Lebanon’s Dilemma—or Hezbollah’s?
Lebanon’s core dilemma lies in the fact that, since its establishment in 1943, it has been built upon a sectarian power-sharing system. Hezbollah’s problem, however, is that it has sought to appropriate this system in service of its own partisan and regional project, dragging Lebanon into two wars: one it claimed was in “support of Gaza,” which ultimately harmed Lebanon without benefiting Gaza, and another it did not explicitly describe as support for Iran, though in reality it was precisely that.
In truth, the crisis of Lebanon’s political system is deep and complex. The aspiration to build a secular state in which all Lebanese enjoy equal rights and duties—regardless of religion or sect—has become a deferred dream, even if it remains a legitimate one. The pressing question, then, is how to resolve the Hezbollah dilemma in the absence of a solution to Lebanon’s broader political system. How, moreover, can the military support relationship between Hezbollah and Iran be dismantled?

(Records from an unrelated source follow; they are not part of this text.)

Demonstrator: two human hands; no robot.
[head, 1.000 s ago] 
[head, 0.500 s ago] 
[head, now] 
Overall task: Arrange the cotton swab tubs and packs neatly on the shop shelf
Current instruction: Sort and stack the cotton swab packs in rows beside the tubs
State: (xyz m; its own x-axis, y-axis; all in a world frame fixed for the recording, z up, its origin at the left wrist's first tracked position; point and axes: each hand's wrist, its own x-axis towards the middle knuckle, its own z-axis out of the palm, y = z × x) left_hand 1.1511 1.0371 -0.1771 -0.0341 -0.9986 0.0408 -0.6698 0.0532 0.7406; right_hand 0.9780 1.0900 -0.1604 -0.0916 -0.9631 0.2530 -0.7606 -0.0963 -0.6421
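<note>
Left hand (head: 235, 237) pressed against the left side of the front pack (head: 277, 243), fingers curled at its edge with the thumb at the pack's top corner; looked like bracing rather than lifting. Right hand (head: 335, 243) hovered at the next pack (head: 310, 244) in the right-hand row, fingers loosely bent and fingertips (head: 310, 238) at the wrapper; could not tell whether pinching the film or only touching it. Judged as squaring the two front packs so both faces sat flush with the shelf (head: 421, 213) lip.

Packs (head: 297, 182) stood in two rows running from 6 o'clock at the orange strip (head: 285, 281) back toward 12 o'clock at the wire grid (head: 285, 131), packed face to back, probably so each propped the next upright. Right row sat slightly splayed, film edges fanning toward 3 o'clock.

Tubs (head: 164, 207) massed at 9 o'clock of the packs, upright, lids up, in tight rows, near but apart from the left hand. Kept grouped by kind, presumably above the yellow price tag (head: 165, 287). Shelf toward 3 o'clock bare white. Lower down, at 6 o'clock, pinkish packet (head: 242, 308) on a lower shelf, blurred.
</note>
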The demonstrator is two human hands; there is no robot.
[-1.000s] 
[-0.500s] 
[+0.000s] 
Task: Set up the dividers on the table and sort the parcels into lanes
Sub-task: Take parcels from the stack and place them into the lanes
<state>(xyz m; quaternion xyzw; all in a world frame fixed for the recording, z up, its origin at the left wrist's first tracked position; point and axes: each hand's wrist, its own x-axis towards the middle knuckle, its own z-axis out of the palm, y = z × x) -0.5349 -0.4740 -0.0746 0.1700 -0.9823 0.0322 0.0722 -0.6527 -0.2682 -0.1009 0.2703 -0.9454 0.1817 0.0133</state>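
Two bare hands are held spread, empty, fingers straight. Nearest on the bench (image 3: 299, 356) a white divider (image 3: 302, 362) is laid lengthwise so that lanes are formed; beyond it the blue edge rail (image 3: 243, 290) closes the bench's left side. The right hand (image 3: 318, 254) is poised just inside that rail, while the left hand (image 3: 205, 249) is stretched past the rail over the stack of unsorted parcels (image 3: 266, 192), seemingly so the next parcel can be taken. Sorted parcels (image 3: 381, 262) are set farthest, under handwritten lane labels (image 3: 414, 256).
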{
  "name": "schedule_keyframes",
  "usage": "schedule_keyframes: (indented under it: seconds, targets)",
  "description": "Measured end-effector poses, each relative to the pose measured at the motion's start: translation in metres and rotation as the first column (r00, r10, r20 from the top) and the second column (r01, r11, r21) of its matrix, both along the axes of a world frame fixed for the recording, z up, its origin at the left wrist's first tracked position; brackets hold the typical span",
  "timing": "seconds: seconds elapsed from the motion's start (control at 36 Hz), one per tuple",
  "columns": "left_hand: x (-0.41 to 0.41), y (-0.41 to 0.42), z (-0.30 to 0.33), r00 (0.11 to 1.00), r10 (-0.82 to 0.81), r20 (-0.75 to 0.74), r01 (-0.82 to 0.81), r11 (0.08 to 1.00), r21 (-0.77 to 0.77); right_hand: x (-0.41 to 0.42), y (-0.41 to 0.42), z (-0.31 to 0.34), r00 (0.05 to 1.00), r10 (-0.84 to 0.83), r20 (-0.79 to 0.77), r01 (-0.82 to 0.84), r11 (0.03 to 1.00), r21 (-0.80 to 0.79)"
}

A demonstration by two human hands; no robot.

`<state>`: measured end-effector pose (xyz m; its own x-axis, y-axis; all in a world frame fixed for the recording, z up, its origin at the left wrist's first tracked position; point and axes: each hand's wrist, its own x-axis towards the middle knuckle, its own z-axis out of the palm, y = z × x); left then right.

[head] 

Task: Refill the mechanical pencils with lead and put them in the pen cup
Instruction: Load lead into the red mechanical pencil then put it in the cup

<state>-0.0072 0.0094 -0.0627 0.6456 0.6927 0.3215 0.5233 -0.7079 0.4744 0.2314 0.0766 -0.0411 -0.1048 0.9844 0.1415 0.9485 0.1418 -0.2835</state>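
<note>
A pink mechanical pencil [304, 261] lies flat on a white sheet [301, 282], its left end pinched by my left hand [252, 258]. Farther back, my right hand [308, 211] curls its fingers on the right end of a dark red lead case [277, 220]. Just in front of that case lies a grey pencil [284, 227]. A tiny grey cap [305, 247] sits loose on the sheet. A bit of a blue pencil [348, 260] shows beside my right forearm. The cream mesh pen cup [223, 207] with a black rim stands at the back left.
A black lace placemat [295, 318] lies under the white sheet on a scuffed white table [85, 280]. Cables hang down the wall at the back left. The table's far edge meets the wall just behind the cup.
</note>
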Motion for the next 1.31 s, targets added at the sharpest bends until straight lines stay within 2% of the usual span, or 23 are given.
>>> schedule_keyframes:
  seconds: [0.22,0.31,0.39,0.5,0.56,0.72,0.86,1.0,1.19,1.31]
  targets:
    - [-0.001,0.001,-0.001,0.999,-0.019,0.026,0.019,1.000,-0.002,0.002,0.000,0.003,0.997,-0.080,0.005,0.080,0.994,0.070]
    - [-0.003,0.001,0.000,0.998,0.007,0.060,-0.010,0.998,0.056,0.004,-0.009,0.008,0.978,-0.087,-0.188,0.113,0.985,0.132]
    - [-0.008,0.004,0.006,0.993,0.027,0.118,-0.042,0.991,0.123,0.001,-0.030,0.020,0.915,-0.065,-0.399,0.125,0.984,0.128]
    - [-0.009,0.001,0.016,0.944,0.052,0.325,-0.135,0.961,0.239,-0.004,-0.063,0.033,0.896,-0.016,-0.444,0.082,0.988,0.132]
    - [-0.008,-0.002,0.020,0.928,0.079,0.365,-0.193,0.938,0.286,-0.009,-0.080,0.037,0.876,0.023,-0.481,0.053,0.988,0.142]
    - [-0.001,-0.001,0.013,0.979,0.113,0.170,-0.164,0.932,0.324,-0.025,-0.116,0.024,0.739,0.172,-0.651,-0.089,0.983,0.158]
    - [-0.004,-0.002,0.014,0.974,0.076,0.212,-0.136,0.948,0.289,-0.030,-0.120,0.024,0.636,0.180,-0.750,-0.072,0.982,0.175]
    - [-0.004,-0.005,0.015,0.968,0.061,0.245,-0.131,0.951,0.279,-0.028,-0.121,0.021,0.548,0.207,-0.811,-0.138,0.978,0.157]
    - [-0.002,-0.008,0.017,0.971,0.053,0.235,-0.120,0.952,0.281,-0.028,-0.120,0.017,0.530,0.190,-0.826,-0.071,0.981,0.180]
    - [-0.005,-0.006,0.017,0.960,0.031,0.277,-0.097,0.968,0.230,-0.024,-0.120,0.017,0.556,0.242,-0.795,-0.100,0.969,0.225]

The issue of Iran’s regional proxies is itself a multilayered international, regional, and domestic problem. The Houthis, for instance, are no longer a primary concern following the decline of their role, and the Shiite militias in Iraq are likewise not a top priority for Israel. At the same time, U.S. pressure has succeeded in pushing the Iraqi state toward understandings with these groups. The central issue remains Hezbollah, positioned on Israel’s border, possessing significant military capabilities, and having demonstrated its ability to strike the Israeli state. Yet its fundamental problem lies with the majority of the Lebanese people, who reject the usurpation of the state’s authority over decisions of war and peace—regardless of the state’s own shortcomings.
Hezbollah’s dilemma is not confined to severing its ties with Iran; it also lies in resolving its internal dispute with the Lebanese public. The current leadership’s declaration rejecting the handover of the party’s weapons to the state—or, more precisely, rejecting the principle that arms should be exclusively in the hands of the state—along with Secretary-General Sheikh Naim Qassem’s assertion that “the idea of disarmament must be removed from the lexicon,” underscores this tension. Lebanon is not required to submit to Israeli conditions, nor should it accept the narrative advanced by Hezbollah and Iranian leaders that calls for exclusive state control of arms are merely a response to Israeli aggression. Such claims overlook the longstanding position of the majority of Lebanese citizens—voiced well before Israeli escalations—who have consistently demanded that weapons be monopolized by the state.
It is true that Lebanon’s system is rooted in sectarian power-sharing. However, since the Taif Agreement—which explicitly stipulated that arms should be held exclusively by the state—nearly all armed groups have respected this provision and surrendered their medium and heavy weaponry, with the notable exception of Hezbollah.
The dilemma of Hezbollah’s arms is that they embody, in part, an ideological and political stance opposed to Israel. Yet there is another dimension the party has been careful to obscure or avoid addressing directly: for a significant segment of its Shiite constituency, these weapons are also perceived as instruments of internal status and protection. This makes the issue of exclusive state control over arms more profound and complex than a mere principled or legal matter—one that requires gradual resolution rather than retreat.